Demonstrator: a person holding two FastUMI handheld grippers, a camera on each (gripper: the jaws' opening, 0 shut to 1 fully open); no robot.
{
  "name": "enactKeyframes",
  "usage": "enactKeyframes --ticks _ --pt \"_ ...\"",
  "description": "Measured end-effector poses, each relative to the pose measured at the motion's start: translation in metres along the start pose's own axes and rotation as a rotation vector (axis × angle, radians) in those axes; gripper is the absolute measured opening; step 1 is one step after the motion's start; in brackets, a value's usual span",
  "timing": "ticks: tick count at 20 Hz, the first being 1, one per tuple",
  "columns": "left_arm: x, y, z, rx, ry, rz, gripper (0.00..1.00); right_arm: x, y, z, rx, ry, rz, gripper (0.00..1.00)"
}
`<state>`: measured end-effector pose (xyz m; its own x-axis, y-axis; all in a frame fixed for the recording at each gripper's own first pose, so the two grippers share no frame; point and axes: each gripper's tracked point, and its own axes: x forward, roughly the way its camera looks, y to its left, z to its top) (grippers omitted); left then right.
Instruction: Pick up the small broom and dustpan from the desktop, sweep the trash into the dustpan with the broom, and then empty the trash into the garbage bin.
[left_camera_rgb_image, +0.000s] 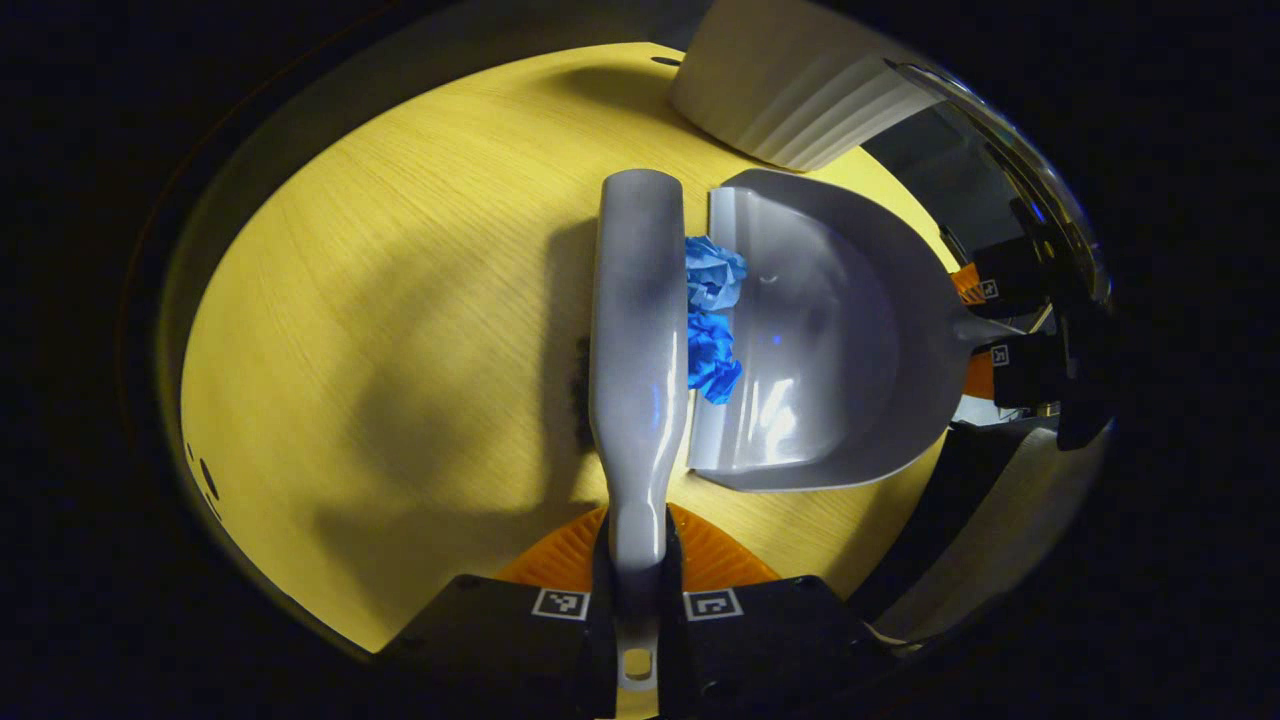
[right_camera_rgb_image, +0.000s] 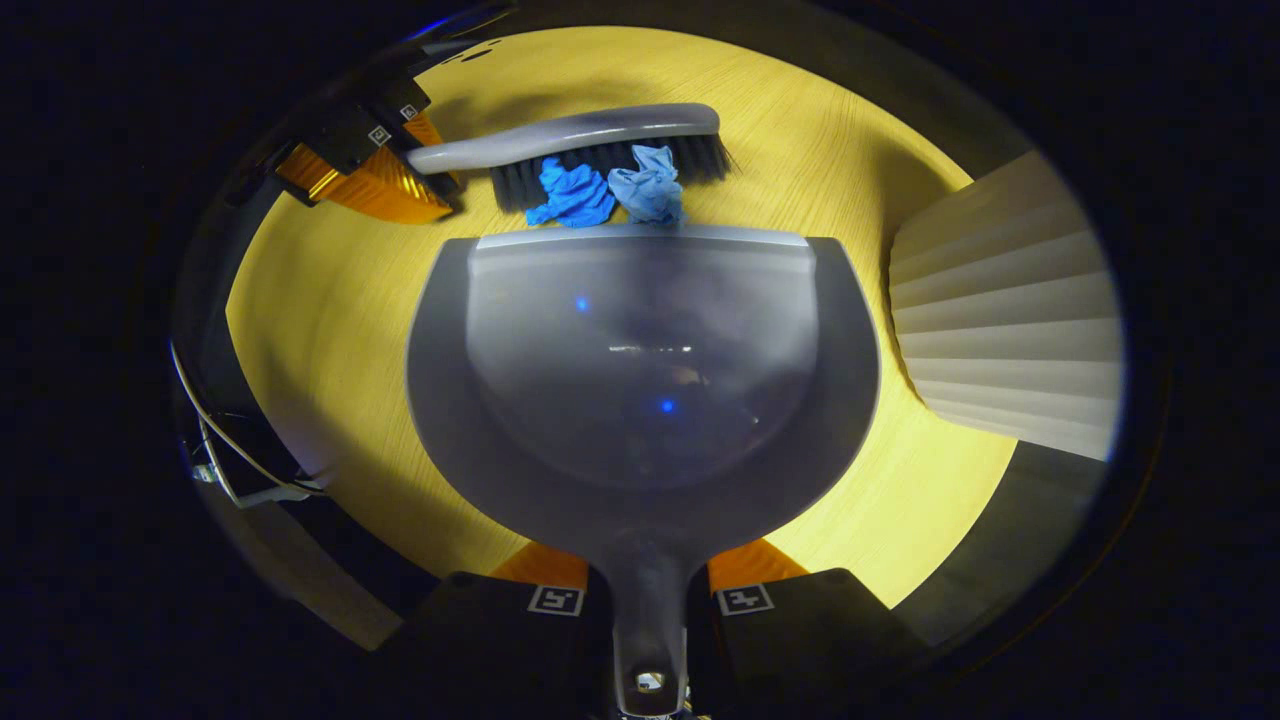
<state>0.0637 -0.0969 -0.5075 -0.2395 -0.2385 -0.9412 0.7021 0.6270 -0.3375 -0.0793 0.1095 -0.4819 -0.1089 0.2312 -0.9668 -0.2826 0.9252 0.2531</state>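
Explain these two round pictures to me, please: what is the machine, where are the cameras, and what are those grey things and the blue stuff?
There is no robot here: a person holds a two-finger gripper in each hand, and a wide-angle camera rides on each, looking along its fingers.

The left gripper view comes from the left gripper, which is closed on the handle of a small grey broom. The right gripper view comes from the right gripper, closed on the handle of a grey dustpan. Each camera also catches the other gripper farther off.

Both tools sit over a yellow wooden desktop. Two crumpled blue paper scraps lie between the broom's bristles and the dustpan's front edge, ready to be swept in. The pale ribbed thing at the side is probably the garbage bin.
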Motion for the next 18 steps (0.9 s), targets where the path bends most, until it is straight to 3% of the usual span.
enactKeyframes --ticks 3,11,18 --pt "0.001 -0.018 -0.002 0.001 0.011 -0.055 0.20 0.001 0.000 0.000 -0.002 -0.003 0.000 0.33" --pt "-0.001 -0.024 -0.003 -0.038 -0.021 -0.066 0.20 0.009 0.000 0.003 0.000 -0.106 -0.013 0.33" --pt "-0.005 -0.015 -0.003 -0.072 -0.054 0.011 0.19 0.021 0.004 0.002 0.027 -0.252 -0.010 0.33"
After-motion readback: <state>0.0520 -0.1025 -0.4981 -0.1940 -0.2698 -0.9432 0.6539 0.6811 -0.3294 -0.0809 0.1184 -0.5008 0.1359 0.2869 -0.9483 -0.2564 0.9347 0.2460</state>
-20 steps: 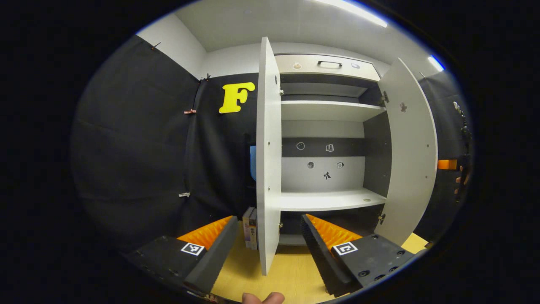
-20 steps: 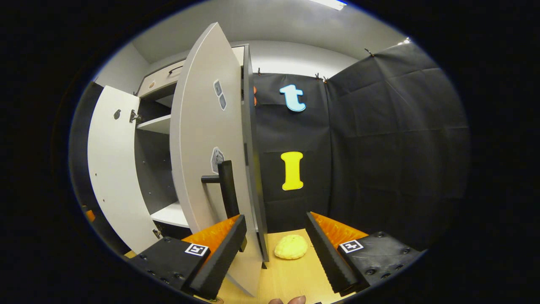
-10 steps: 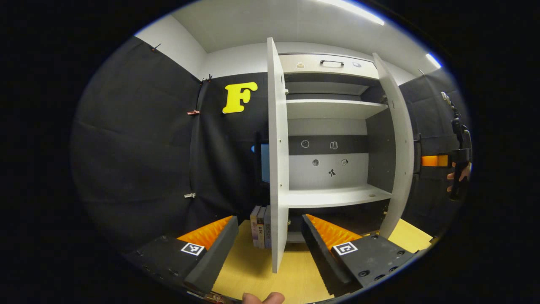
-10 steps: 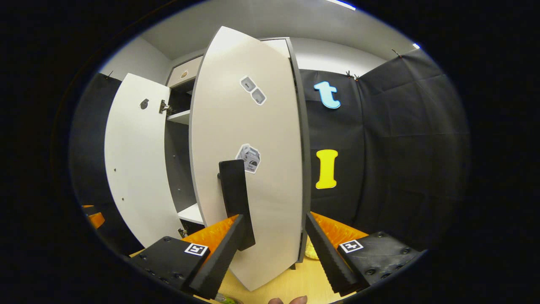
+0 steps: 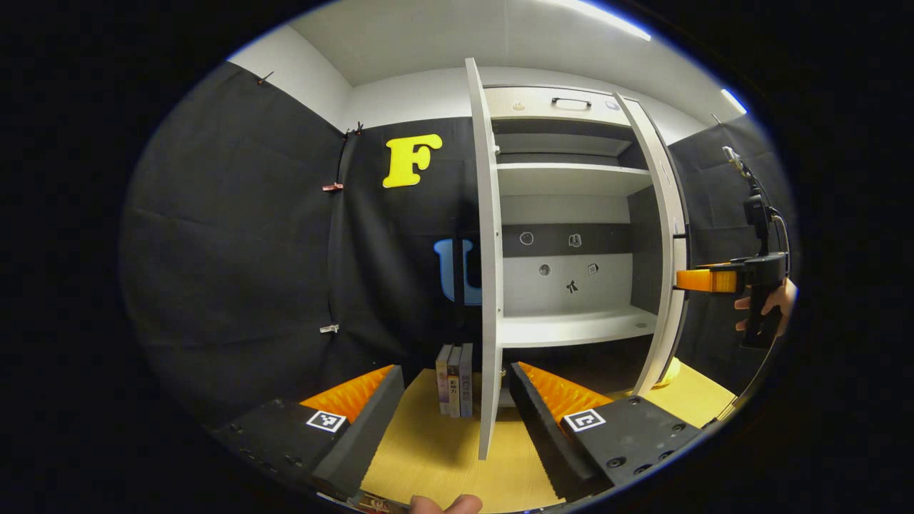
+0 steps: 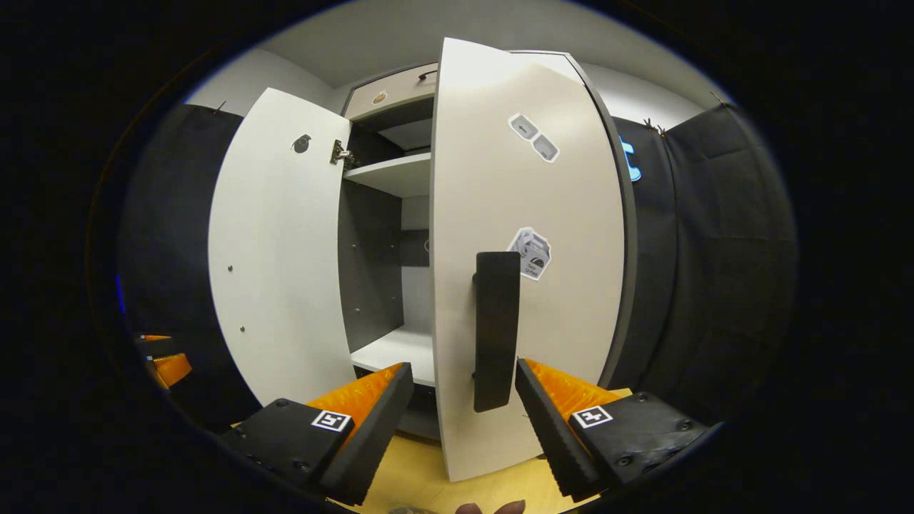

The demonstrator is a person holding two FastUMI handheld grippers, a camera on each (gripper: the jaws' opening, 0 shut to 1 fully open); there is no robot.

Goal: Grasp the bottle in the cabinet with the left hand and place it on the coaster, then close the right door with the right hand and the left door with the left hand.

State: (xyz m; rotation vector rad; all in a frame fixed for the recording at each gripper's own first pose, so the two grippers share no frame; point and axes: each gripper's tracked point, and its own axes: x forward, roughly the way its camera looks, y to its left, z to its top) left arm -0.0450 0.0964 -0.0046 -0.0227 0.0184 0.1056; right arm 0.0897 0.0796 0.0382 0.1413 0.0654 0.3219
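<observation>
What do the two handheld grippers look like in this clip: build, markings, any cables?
Each gripper, left and right, has two wedge-shaped fingers with ribbed inner faces on black bolted blocks, each block carrying a square black-and-white marker. In the left gripper view the right one appears side-on, with a black handle and a thin cable trailing down.

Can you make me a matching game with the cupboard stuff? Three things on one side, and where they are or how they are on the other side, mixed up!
Things:
1. left door
2. books
3. door handle

Place or state:
A. standing upright on the table beside the cupboard
B. between the right gripper's open fingers
C. wide open, its thin edge facing the left gripper

Pairs: 1-C, 2-A, 3-B
</observation>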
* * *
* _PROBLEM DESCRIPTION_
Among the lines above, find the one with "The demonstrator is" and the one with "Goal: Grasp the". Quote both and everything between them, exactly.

* _ANSWER BOX_
The demonstrator is a person holding two FastUMI handheld grippers, a camera on each (gripper: the jaws' opening, 0 shut to 1 fully open); there is no robot.

Goal: Grasp the bottle in the cabinet with the left hand and place it on the coaster, then close the right door with the right hand and the left door with the left hand.

What this exercise required has been given in full.